#Haspell ###Haskell spell correction based on minimum edit distance calculation ######Developed for a university course by Sebastian J. Mielke 2014
Haspell lets the user correct a text read from a file interactively by comparing words (using the minimum edit distance) to suggestions from a word list.
#Usage
Haspell "wordlist.txt" "myfile.txt"
will read the file wordlist.txt
and construct a Trie from the whitespace-separated words in this file. Then Haspell will go through the second file and present the user with correction suggestions for every word it cannot find in the given word list. The user can ignore the spelling error, request more suggestions or exit the program. Once all words are checked, the corrected text is written to myfile.txt.corrected
.
###Additional Flags
CLI help is available using the usual --help
flag, but let's talk about the available options here, regardless.
Haspell "wordlist.txt" "myfile.txt" --compat
Usually the CLI will use ANSI terminal formatting. However, Windows users and users of less compatible terminals exist, so there is a --compat
/ -c
option to turn off all formatting and instead highlight only the necessary parts of the UI using plain text cues.
Haspell "wordlist.txt" "myfile.txt" --outfile "correctedfile.txt"
The --outfile
/ -o
option allows the user to specify where the corrected output file should be saved to.
#Documentation
The code is documented using standard Haddock syntax, so I will only give a broad overview here.
The WTrie
module defines the Trie data structure used to hold the word list as well as methods to import word lists from files and lists.
The usage of a Trie allows us to progressively calculate the minimum edit distance (MED) to a given user word without needing to re-calulate prefixes for every word.
The TrieMED
module does precisely that.
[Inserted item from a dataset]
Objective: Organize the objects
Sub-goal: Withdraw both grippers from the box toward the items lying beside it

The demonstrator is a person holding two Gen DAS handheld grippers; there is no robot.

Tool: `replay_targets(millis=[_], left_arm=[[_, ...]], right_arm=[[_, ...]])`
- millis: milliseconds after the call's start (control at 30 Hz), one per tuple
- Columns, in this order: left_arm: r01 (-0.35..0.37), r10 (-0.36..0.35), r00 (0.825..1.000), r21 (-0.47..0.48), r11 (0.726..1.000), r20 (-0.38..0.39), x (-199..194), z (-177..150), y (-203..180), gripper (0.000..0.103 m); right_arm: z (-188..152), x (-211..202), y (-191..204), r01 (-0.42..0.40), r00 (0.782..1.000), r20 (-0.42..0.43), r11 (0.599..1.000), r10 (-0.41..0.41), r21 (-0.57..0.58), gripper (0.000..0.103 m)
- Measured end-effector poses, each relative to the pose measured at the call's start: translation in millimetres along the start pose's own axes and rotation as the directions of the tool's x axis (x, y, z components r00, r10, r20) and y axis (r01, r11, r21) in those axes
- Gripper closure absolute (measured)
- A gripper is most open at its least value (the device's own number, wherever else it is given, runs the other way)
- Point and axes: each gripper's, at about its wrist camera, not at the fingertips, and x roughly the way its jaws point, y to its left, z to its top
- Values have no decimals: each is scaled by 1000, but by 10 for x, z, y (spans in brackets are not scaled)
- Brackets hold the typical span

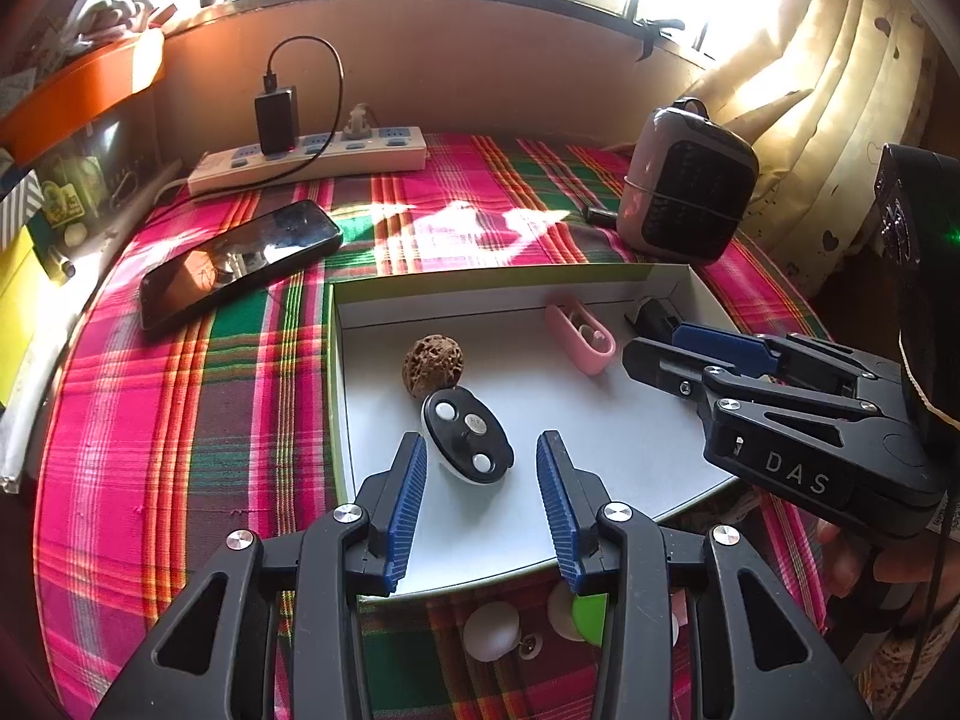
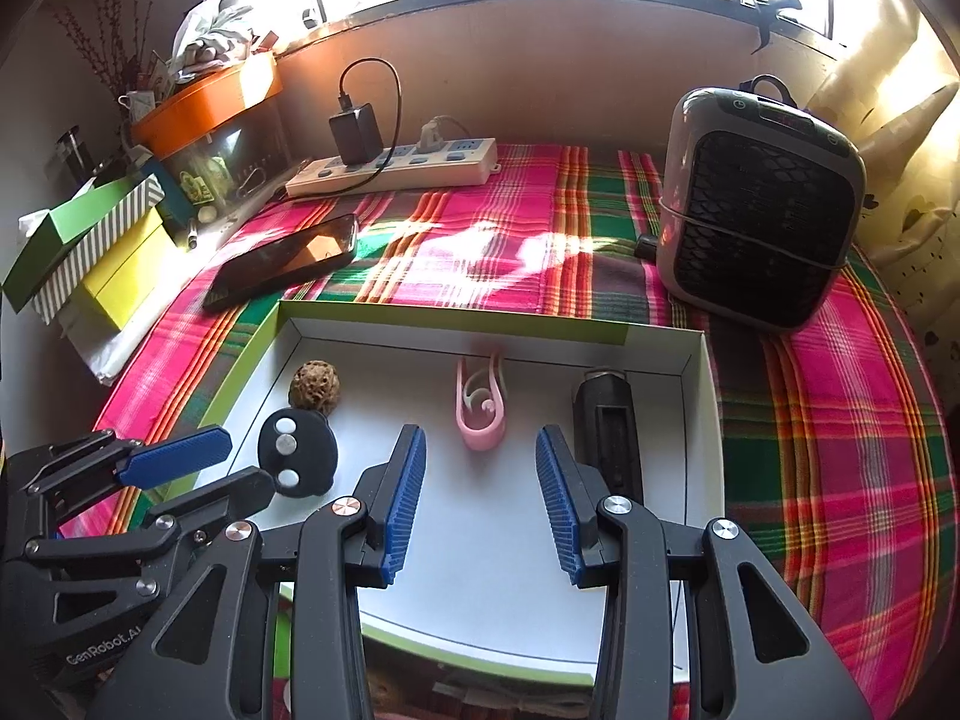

The calcMEDs
entry point calls one of the reduceTries
methods, which in turn traverse the Trie, carrying a state that contains mainly the current column of the MED matrix.
At each Trie node the calcNode
method is called to transform the old state and the current node into the new state corresponding to the node.
The step
function inside finally checks whether insertion, deletion, substitution or reversal give the smallest possible distance and fills the field of the new state accordingly.
The Haspell
module finally contains the main
. The ArgParser
package provides the parsing of the command line arguments (see Usage).
After loading word lists, the correctText
function calls segmentText
to separate words from punctuation and then maps the monadic action correctSentence
over the list of sentences. Here the calcMEDs
method explained above is called, the results are printed and user input decides what the function returns. From the list of thus changed sentences the new corrected text can be created by reconstructSentences
and then saved to a file.